Following Prime Minister Justin Trudeau’s assertion that blockades in support of Wet’suwet’en hereditary chiefs opposed to construction of the Coastal GasLink pipeline must come down, the chiefs have issued a new set of demands to government.
“We demand that the remote detachment (Community Industry Safety Office) established by the RCMP on Wet’suwet’en territory without our consent be immediately removed and that the RCMP are completely removed from our territory and cease patrols from our lands,” according to a joint statement issued by Wet’suwet’en and Mohawk chiefs, gathered at Mohawk Council House in Tyendinaga in Ontario.
The RCMP outpost was set up last year after RCMP dismantled the Gidimt’en blockade. At the time, hereditary chiefs agreed to provide cultural training to the officers stationed there.
Earlier this week, the RCMP offered to remove the station, as long as the Morice West Forest Service Road remained open.
The Wet’suwet’en hereditary chiefs who oppose the pipeline have also issued another demand to Victoria and Ottawa as a pre-condition to meeting.

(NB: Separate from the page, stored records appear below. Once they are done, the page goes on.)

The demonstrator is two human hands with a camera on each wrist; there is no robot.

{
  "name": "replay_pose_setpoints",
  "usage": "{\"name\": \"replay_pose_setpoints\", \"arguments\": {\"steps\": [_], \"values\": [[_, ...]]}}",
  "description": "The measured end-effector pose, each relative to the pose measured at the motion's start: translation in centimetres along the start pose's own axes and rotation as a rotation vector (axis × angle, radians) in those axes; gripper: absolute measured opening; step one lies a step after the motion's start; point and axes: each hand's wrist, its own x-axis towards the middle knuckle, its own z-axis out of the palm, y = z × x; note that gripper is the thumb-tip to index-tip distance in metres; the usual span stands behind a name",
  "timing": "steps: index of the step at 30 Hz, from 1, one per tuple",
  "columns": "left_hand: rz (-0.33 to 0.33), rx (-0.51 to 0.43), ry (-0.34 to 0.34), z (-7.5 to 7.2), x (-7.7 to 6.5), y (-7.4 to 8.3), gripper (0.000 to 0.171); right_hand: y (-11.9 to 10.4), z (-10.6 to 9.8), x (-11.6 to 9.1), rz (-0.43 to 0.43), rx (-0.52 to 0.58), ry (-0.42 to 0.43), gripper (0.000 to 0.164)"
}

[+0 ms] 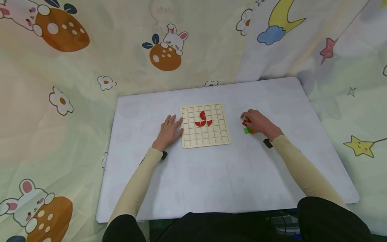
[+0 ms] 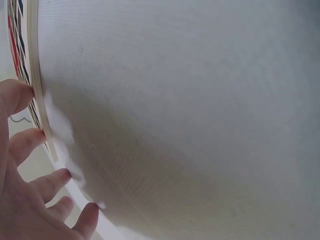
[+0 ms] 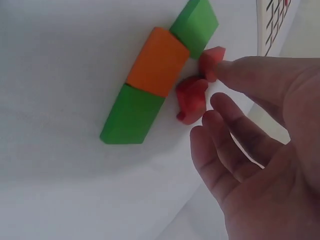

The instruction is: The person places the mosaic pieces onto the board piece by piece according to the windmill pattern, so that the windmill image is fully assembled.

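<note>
My left hand [image 1: 168, 132] rests at the left edge of a square wooden grid board [image 1: 219, 136], its fingers spread. In the left wrist view, the thumb and a finger touch the board's side. On the grid lie several red curved pieces [image 1: 203, 116]. My right hand [image 1: 258, 121] is over loose pieces right of the board. Seen from the right wrist, its thumb touches or nearly touches one red piece [image 3: 210, 64], with a second red piece [image 3: 191, 102] beside the fingertips. An orange block [image 3: 157, 62] lies between two green blocks [image 3: 132, 115] in a row.
Both hands and the board are on a white tabletop [image 1: 193, 181]. Patterned cloth [image 1: 121, 50] with rabbits and stars hangs behind and around it. Dark bands [image 1: 267, 143] sit at the wrists. Below the front edge, some cables and a grey object [image 1: 284, 224] show.
</note>
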Motion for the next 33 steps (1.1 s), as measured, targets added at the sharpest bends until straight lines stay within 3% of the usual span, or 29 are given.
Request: {"name": "replay_pose_setpoints", "arguments": {"steps": [7, 13, 19, 28, 33], "values": [[0.002, 0.003, 0.005, 0.0, 0.0, -0.1, 0.059, 0.7, 0.0, 0.0, -0.007, -0.009, -0.034, 0.027], [0.003, 0.005, 0.002, 0.1, 0.1, -0.2, 0.059, 1.0, 0.3, 0.0, -0.049, 0.013, -0.021, 0.024], [0.002, 0.006, 0.002, 0.1, 0.1, -0.2, 0.059, 0.9, 0.7, 0.0, -0.038, 0.009, -0.011, 0.014], [-0.007, 0.014, 0.001, 0.1, 0.0, -0.1, 0.059, -0.4, 1.4, -0.1, -0.022, -0.026, -0.009, 0.031], [-0.003, 0.009, 0.003, 0.1, 0.0, -0.2, 0.059, -0.8, 2.1, -0.2, 0.014, -0.102, 0.045, 0.028]]}}
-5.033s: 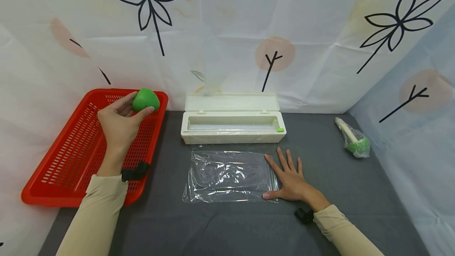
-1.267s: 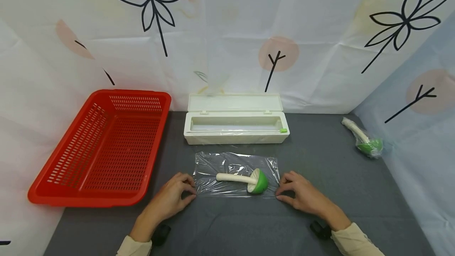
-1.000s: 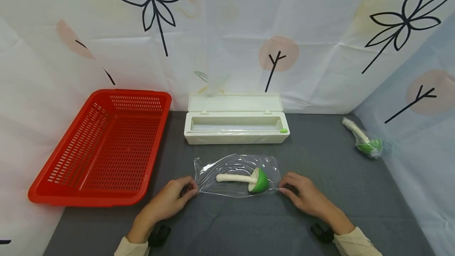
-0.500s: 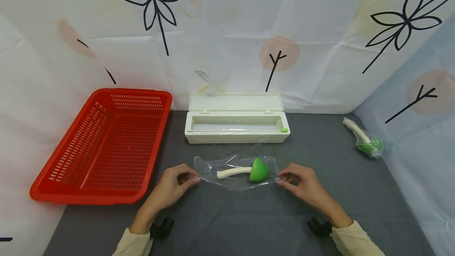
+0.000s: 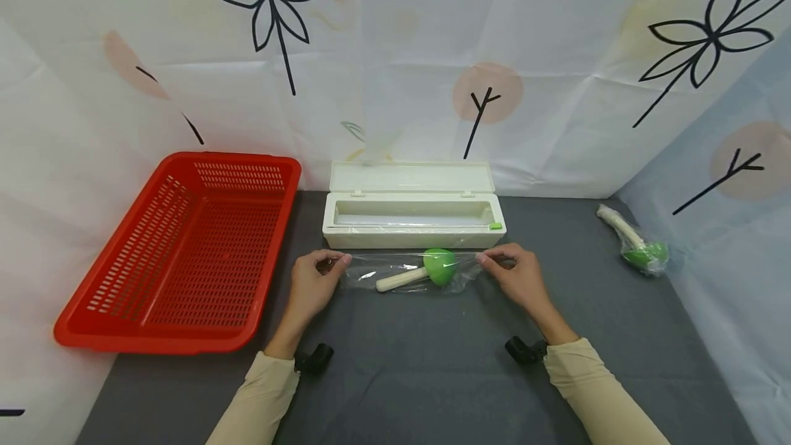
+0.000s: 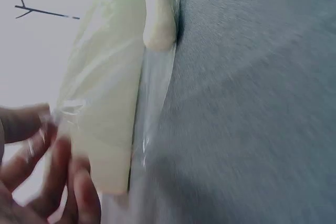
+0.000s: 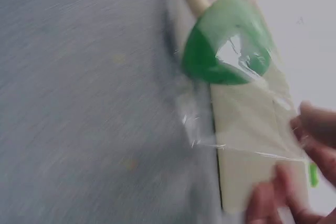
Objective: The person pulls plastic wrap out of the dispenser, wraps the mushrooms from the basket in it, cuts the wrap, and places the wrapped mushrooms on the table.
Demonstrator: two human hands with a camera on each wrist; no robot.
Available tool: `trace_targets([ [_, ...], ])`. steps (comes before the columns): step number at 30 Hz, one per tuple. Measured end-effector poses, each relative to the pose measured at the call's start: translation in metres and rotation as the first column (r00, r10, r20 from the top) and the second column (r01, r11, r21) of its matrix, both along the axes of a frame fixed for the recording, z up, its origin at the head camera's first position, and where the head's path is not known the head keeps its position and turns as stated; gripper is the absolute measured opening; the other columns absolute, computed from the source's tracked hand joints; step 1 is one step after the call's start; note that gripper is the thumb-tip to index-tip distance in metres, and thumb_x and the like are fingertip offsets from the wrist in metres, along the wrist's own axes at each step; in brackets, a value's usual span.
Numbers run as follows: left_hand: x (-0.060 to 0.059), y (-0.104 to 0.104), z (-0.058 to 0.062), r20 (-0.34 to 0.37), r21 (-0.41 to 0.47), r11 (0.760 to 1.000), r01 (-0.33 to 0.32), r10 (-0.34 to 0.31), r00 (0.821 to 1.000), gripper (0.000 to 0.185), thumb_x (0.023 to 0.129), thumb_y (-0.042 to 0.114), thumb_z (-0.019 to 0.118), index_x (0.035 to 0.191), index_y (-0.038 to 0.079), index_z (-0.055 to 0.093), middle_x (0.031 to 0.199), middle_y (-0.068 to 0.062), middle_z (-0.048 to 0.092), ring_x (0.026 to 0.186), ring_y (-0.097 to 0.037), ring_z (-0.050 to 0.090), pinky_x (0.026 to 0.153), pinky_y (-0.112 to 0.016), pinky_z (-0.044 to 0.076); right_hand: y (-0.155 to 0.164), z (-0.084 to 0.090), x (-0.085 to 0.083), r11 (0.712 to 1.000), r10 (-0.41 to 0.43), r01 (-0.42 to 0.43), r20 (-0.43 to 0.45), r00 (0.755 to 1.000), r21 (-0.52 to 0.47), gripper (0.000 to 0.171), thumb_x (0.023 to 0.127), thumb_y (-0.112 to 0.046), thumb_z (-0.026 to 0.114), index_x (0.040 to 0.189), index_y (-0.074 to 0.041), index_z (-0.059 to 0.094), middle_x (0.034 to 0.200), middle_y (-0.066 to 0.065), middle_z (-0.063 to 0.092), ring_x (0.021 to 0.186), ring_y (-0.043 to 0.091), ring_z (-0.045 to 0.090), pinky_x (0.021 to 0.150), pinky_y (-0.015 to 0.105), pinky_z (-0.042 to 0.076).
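Observation:
A toy mushroom with a green cap and white stem (image 5: 402, 279) lies slanted on the grey table, just in front of the cling film box. Clear cling film (image 5: 364, 273) is folded over it. My left hand (image 5: 311, 285) pinches the film's left corner between thumb and fingers, while my right hand (image 5: 520, 276) pinches the right corner; the edge between them is taut. Film covers the cap (image 7: 205, 59) in the right wrist view, glinting with reflections. The left wrist view shows the rounded stem end (image 6: 159, 30) under film.
Behind stands the white cling film box (image 5: 414, 237), lid raised, with a green slider at its right end. A red perforated basket (image 5: 204, 345) takes up the left side. Far right lies another green-capped mushroom (image 5: 636, 242) wrapped in film. A patterned cloth (image 5: 395, 53) hangs behind.
The mushroom went from the basket onto the film. Both hands then took the near corners, lifted them and carried them away from me over the mushroom, which rolled toward the box and tilted.

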State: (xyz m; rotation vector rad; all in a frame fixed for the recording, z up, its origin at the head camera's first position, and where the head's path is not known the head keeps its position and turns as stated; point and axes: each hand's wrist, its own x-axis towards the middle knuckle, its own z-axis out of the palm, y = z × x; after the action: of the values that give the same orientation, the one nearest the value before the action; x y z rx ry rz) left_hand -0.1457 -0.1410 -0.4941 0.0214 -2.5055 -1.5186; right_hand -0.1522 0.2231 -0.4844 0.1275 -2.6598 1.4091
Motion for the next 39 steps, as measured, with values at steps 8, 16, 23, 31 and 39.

“Out means out,” reads the statement. “We demand that all CGL activities cease within Wet’suwet’en territory while nation-to-nation talks are ongoing as persuant to the eviction notice that was delivered to them on January 4, 2020. We commit to entering into nation to nation discussions with Canada and B.C. once the above two demands are met and we insist when these discussions occur, that they will be held on Wet’suwet’en territory to ensure inclusivity for our nation’s Dini ze’ and Tsakiy ze’ (hereditary chiefs), and the members we are accountable to, in accordance with our law. “
In the statement they say that rail blockades could have ended days ago “if only Canada, B..C, CGL, and the RCMP had honoured their own laws as well as respected Wet’suwet’en laws.”